WORK INSTRUCTIONS: Copy exactly the lines of the records below, and only those lines, beginning with the line that contains "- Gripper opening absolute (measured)" and ending with the line that contains "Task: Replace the".
━━ PROVIDED ENTRIES
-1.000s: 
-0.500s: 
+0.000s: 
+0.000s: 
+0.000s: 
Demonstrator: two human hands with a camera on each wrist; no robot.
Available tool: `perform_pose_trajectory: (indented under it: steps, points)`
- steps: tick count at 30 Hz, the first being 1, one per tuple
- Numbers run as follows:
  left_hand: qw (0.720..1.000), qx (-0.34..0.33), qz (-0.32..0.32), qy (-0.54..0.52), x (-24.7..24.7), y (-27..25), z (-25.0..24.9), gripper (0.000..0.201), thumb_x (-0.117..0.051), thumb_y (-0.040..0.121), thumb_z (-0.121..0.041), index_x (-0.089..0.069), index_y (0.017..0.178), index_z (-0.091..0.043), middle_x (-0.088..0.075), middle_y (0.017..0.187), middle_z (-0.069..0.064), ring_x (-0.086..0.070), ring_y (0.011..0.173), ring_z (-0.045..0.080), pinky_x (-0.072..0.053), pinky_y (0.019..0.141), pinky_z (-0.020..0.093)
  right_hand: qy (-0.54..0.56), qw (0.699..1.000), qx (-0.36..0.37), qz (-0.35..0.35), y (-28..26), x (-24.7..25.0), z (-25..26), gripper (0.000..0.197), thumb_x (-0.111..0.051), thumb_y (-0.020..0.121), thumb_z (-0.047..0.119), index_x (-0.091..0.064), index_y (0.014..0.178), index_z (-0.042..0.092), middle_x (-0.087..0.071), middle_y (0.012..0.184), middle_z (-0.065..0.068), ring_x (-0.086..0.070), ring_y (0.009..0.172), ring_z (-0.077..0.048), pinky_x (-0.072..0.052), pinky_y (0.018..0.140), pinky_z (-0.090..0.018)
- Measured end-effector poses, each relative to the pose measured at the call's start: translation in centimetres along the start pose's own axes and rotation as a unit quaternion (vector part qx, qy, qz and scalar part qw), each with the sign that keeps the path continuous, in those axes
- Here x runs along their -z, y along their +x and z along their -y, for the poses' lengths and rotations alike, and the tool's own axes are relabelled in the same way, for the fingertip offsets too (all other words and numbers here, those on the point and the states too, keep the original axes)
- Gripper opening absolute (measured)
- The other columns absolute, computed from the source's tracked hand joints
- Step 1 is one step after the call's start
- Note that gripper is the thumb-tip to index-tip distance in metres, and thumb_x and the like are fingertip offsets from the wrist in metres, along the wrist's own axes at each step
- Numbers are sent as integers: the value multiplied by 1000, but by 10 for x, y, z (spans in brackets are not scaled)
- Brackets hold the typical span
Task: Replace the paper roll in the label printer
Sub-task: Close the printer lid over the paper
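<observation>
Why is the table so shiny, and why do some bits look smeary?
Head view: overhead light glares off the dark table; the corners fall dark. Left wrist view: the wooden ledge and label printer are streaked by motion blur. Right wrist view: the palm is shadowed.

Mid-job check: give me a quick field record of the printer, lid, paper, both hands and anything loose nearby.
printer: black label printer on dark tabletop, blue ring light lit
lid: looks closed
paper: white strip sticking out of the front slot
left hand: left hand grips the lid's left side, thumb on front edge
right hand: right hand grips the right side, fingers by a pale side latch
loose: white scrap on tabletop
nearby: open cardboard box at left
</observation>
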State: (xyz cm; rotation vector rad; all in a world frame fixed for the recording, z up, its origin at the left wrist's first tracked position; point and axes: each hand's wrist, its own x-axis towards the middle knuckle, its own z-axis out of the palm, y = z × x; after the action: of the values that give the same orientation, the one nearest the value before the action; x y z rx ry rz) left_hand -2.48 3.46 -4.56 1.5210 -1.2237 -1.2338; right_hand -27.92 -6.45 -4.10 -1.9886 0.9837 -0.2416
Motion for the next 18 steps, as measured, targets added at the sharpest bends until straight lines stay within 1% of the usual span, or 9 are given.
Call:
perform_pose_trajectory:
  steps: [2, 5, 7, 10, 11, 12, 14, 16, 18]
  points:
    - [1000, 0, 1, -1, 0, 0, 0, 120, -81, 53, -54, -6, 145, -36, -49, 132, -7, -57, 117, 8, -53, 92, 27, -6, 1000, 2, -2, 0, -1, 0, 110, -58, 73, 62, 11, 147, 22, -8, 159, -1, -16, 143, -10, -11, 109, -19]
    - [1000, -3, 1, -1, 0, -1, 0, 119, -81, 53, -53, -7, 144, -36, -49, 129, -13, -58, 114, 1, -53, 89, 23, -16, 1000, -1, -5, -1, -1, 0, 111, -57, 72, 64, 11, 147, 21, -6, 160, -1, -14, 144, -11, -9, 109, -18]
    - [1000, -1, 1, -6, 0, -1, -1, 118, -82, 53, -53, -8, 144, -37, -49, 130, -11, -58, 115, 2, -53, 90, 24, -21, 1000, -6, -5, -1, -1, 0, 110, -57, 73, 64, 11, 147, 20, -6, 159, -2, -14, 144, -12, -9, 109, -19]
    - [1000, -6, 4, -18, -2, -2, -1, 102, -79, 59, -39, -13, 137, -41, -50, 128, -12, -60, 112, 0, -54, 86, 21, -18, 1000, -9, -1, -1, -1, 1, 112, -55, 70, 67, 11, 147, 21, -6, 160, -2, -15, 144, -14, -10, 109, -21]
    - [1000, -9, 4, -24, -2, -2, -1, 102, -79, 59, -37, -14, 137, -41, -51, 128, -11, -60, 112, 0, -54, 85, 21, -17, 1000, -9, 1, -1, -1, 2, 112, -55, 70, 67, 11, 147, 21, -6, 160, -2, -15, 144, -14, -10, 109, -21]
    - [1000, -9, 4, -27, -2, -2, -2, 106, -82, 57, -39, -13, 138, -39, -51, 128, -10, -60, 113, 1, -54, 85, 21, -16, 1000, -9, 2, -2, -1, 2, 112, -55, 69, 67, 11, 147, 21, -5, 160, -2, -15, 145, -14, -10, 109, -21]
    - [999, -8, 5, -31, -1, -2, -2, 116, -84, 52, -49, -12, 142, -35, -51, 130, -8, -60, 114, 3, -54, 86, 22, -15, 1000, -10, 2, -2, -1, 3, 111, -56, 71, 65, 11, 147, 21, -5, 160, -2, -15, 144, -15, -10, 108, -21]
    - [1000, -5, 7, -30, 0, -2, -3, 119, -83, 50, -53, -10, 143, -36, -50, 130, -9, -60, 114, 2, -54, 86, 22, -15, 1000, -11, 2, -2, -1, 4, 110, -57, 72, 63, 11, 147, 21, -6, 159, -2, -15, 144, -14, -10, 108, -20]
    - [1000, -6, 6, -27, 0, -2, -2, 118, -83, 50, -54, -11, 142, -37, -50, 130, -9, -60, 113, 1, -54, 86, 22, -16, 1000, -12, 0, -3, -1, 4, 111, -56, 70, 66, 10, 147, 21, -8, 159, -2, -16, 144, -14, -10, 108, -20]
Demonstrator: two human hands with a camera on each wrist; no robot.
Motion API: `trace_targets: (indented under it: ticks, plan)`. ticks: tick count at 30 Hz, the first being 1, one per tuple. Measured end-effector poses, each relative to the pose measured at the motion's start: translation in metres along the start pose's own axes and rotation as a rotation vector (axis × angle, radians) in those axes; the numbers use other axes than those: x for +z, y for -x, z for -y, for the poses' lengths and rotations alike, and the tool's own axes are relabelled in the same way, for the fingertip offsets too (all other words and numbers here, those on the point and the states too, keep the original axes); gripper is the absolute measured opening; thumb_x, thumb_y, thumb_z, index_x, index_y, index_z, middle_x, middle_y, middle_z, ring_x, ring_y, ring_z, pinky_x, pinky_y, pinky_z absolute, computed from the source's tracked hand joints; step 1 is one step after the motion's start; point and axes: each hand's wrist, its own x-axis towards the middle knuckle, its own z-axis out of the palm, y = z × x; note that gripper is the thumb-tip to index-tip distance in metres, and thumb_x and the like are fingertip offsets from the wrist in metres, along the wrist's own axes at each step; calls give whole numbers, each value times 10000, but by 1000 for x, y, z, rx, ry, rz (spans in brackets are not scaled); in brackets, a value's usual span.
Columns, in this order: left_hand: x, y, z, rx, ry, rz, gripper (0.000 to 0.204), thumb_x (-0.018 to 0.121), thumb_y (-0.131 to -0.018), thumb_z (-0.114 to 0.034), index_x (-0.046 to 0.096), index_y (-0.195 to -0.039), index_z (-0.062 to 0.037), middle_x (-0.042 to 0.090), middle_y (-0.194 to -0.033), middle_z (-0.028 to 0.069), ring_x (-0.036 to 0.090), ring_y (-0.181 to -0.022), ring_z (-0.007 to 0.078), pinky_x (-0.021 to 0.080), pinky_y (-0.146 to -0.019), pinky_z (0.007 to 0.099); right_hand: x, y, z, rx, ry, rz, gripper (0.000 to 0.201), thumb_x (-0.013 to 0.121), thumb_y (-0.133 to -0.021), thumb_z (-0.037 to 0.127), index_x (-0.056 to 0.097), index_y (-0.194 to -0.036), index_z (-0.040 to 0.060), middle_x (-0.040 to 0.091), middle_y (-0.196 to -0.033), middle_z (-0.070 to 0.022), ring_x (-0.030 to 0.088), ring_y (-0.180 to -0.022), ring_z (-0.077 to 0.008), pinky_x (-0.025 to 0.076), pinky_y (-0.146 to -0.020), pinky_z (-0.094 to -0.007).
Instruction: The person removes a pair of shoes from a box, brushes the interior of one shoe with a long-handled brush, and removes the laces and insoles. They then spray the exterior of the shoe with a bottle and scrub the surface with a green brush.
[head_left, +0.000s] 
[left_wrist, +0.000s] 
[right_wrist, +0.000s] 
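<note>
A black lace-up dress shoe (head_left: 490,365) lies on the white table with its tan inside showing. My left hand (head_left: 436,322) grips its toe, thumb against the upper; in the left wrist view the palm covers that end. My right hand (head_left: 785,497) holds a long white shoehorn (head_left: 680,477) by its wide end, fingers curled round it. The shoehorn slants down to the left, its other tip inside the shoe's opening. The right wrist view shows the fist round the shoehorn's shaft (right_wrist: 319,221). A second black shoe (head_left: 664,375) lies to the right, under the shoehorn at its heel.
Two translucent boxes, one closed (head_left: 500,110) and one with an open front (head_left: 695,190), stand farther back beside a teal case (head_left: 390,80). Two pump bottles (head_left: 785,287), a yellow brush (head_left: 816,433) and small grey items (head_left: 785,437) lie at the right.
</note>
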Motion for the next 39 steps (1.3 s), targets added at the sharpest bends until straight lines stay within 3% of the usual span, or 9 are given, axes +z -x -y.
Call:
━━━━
WRITTEN RESPONSE:
- Gripper opening absolute (measured)
- The other columns absolute, computed from the source's tracked hand joints
- Step 1 is one step after the call's start
- Note that gripper is the thumb-tip to index-tip distance in metres, and thumb_x and the like are fingertip offsets from the wrist in metres, along the wrist's own axes at each step
- Numbers are sent as integers: the value multiplied by 1000, but by 10 for x, y, z (spans in brackets are not scaled)
- Brackets hold the typical span
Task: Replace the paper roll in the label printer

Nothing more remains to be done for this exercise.